Pn_lognormalDensity-class: An S4 class to represent the function...
In multIntTestFunc: Provides Test Functions for Multivariate Integration
Pn_lognormalDensity-class R Documentation
An S4 class to represent the function \frac{1}{(\prod_{i=1}^{n}x_i) \sqrt{(2\pi)^n\det(\Sigma)}}\exp(-((\ln(\vec{x})-\vec{\mu})^{T}\Sigma^{-1}(\ln(\vec{x})-\vec{\mu}))/2) on [0,\infty)^n
Description
Implementation of the function
f \colon R^n \to [0,\infty),\, \vec{x} \mapsto f(\vec{x}) = \frac{1}{(\prod_{i=1}^{n}x_i) \sqrt{(2\pi)^n\det(\Sigma)}}\exp(-((\ln(\vec{x})-\vec{\mu})^{T}\Sigma^{-1}(\ln(\vec{x})-\vec{\mu}))/2),
where n \in \{1,2,3,\ldots\} is the dimension of the integration domain [0,\infty)^n = \times_{i=1}^n [0,\infty).
In this case the integral is know to be
\int_{R^n} f(\vec{x}) d\vec{x} = 1.
Details
The instance needs to be created with three parameters representing the dimension n, the location vector \vec{\mu} and the variance-covariance matrix \Sigma which needs to be symmetric positive definite.
Slots
dimAn integer that captures the dimension
meanA vector of size dim with real entries.

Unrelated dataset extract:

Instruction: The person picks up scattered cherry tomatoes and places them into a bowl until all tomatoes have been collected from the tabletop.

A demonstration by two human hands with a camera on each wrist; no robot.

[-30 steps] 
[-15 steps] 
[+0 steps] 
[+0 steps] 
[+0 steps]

sigmaA matrix of size dim x dim that is symmetric positive definite.
Author(s)
Klaus Herrmann
Examples
n <- as.integer(3)
f <- new("Pn_lognormalDensity",dim=n,mean=rep(0,n),sigma=diag(n))
multIntTestFunc documentation built on April 19, 2023, 5:07 p.m.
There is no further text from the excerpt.